== EXERCISE GOAL ==
The answer consists solely of the listing's lines from the first through the line containing "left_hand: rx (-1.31", each reproduced exactly.

== ENTRIES SHOWN ==
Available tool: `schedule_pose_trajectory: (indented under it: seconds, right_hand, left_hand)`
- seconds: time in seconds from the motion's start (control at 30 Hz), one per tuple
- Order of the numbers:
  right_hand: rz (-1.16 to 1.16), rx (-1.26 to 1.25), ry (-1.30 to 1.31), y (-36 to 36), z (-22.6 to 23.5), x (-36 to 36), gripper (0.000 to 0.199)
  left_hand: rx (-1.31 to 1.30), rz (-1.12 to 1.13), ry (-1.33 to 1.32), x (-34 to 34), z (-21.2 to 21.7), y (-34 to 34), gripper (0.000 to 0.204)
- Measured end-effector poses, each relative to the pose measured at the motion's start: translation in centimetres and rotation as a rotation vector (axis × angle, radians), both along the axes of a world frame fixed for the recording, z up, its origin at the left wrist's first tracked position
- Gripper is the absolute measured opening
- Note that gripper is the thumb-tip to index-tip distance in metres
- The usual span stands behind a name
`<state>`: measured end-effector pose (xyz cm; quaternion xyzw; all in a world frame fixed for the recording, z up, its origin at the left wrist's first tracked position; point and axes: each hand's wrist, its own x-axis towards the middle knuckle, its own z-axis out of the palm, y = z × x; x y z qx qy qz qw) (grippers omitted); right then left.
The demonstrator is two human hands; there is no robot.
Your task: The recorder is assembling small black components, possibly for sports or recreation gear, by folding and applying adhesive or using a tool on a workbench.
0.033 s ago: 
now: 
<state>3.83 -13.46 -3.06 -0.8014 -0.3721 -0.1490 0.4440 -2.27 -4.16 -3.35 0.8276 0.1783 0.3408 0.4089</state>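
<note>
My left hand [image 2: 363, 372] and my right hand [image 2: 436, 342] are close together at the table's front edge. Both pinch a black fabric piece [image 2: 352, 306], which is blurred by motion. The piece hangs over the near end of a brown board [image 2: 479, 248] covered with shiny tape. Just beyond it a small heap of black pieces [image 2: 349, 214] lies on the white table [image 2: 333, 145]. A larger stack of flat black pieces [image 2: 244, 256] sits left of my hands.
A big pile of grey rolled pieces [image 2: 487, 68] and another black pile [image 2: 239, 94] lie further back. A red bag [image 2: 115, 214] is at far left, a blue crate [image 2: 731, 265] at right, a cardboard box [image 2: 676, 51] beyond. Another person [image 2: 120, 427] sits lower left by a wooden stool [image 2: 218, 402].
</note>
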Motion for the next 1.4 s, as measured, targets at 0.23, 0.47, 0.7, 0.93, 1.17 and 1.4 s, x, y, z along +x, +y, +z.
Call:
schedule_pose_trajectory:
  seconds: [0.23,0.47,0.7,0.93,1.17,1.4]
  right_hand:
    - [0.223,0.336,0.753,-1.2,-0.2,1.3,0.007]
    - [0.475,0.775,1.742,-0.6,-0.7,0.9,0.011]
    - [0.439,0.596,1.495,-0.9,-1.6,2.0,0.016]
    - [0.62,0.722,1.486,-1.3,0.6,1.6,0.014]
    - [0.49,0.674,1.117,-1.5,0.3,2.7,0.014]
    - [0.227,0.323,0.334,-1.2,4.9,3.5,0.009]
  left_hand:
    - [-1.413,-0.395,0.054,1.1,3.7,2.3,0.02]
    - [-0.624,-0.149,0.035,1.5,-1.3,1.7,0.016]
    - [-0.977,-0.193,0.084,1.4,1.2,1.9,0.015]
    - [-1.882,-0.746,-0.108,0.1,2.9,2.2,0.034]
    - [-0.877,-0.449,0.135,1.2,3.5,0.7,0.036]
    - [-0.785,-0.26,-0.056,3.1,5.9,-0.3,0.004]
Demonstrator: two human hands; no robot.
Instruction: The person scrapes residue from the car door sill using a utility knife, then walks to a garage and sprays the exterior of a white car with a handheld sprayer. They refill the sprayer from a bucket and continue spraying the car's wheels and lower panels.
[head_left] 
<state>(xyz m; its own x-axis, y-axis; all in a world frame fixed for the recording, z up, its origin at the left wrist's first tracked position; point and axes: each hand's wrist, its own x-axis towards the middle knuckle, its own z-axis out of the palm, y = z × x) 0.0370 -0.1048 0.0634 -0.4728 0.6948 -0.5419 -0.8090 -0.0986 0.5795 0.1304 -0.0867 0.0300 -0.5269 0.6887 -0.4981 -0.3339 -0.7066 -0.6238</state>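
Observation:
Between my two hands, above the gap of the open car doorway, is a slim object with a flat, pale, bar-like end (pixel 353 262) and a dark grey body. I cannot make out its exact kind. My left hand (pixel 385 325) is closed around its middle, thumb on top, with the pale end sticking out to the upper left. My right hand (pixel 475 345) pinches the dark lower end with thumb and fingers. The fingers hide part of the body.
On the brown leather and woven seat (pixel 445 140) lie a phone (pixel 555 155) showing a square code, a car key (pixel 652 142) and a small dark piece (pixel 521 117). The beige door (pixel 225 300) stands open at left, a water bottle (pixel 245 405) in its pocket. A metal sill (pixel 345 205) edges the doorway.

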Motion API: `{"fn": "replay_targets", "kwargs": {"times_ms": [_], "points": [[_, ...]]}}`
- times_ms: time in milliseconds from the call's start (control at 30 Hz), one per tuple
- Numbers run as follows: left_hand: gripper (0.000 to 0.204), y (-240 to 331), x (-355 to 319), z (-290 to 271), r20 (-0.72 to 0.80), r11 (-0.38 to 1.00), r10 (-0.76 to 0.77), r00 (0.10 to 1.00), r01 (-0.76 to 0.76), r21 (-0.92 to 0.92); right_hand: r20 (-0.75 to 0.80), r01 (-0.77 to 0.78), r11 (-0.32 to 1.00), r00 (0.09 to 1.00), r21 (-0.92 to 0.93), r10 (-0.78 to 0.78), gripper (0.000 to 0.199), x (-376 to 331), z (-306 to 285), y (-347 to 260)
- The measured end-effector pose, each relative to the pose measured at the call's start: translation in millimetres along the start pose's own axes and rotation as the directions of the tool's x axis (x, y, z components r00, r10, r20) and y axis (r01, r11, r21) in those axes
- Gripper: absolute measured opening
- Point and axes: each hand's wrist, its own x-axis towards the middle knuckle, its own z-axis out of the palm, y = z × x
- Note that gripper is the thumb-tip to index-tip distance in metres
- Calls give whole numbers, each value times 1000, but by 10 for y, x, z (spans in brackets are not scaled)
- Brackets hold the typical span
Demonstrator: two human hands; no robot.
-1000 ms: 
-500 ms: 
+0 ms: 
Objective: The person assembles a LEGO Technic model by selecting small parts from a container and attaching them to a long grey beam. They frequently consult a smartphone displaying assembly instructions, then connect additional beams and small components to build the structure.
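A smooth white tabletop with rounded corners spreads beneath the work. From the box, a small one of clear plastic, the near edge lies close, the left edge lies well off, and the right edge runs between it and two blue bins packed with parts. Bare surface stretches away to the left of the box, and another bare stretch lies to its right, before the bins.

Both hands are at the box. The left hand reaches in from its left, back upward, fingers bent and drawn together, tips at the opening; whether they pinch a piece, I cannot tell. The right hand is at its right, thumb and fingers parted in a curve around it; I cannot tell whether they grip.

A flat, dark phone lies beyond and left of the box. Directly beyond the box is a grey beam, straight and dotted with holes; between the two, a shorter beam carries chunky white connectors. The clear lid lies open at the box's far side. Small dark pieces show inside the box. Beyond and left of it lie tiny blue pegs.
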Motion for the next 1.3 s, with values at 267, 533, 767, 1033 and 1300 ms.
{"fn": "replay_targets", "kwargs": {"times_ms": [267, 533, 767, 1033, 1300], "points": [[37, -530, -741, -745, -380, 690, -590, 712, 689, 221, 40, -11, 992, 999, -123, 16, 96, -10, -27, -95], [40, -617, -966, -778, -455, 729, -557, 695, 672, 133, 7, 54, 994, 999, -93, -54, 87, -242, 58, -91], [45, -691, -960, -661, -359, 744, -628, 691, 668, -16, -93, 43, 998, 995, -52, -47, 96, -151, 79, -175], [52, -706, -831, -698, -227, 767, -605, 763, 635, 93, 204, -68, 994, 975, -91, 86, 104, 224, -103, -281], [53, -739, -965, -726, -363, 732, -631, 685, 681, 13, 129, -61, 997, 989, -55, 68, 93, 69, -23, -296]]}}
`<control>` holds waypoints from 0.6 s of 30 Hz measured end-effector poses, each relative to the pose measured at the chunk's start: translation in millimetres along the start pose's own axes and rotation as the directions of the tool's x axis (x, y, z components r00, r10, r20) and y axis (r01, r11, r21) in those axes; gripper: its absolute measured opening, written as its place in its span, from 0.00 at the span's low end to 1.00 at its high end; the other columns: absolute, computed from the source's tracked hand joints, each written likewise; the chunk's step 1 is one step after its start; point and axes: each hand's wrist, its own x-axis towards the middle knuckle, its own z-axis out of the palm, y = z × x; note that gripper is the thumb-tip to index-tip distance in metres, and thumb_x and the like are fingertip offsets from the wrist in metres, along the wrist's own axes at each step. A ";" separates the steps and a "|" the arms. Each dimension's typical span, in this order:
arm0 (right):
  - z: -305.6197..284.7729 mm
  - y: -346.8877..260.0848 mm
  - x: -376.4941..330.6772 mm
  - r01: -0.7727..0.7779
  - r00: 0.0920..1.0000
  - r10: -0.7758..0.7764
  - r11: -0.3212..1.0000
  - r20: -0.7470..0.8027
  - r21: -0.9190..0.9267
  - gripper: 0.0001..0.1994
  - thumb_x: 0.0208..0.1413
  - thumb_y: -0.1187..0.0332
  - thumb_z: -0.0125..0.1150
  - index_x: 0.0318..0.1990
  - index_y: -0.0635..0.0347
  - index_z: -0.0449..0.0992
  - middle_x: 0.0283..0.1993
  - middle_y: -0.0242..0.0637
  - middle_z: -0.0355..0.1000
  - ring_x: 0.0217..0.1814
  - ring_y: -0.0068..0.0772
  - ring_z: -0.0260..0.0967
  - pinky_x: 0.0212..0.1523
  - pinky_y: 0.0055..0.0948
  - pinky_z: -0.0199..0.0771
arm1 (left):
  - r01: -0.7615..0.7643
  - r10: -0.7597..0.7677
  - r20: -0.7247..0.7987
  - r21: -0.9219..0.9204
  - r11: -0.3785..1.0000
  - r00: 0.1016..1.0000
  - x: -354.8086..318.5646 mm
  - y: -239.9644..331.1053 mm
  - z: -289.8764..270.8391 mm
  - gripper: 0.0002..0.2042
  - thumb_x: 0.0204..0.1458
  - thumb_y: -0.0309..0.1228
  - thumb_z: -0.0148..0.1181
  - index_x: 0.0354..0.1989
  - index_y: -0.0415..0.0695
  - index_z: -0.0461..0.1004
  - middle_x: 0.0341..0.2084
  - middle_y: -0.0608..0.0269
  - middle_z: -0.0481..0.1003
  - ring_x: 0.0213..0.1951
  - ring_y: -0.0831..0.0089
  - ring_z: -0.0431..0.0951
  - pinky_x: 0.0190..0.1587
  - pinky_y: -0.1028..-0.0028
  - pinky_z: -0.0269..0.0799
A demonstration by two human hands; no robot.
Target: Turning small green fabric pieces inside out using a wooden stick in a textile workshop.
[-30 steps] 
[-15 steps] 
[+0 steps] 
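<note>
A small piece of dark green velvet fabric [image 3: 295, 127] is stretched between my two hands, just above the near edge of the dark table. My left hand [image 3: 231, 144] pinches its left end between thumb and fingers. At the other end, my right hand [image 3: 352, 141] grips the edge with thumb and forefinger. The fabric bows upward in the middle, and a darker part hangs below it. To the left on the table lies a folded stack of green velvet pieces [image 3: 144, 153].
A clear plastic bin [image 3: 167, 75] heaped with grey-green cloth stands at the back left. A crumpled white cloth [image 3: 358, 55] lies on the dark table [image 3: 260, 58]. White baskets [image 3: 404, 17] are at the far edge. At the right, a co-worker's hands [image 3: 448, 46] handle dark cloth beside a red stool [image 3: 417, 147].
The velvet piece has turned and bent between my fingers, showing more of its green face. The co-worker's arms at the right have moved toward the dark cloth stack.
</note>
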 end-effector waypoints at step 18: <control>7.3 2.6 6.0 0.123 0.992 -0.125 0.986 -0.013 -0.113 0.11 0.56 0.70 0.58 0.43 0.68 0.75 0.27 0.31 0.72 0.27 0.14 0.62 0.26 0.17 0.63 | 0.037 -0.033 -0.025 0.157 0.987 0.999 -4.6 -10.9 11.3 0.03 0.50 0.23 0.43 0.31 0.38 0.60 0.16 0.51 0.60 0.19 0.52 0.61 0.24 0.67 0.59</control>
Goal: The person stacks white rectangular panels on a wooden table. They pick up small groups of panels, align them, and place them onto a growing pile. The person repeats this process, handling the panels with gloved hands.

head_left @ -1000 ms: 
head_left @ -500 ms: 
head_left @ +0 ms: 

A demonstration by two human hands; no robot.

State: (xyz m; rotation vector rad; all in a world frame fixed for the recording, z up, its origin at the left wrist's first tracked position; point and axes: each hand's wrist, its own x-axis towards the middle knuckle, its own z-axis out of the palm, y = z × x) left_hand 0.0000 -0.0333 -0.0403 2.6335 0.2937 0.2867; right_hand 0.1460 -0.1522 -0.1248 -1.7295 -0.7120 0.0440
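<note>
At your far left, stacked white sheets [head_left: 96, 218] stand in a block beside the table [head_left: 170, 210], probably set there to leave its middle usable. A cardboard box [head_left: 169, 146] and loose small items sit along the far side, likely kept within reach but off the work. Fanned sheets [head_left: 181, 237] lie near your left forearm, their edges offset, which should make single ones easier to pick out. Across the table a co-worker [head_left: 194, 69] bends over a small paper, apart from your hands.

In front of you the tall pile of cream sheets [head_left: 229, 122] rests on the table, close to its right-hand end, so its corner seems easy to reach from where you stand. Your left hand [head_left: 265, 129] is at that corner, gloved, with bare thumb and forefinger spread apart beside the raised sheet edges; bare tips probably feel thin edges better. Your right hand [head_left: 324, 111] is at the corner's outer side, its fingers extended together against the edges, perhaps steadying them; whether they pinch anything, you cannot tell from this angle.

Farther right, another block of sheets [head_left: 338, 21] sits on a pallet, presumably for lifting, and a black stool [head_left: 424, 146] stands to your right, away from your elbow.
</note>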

== ANSWER FOR THE TASK ==
Available tool: `schedule_pose_trajectory: (indented under it: seconds, right_hand, left_hand)`
- seconds: time in seconds from the motion's start (control at 30 Hz), one per tuple
- Order of the numbers:
  right_hand: rz (-1.16 to 1.16), rx (-1.26 to 1.25), ry (-1.30 to 1.31), y (-36 to 36), z (-22.6 to 23.5), x (-36 to 36), gripper (0.000 to 0.199)
  left_hand: rx (-1.31 to 1.30), rz (-1.12 to 1.13), ry (-1.33 to 1.32), x (-34 to 34), z (-21.2 to 21.7), y (-34 to 34), gripper (0.000 to 0.204)

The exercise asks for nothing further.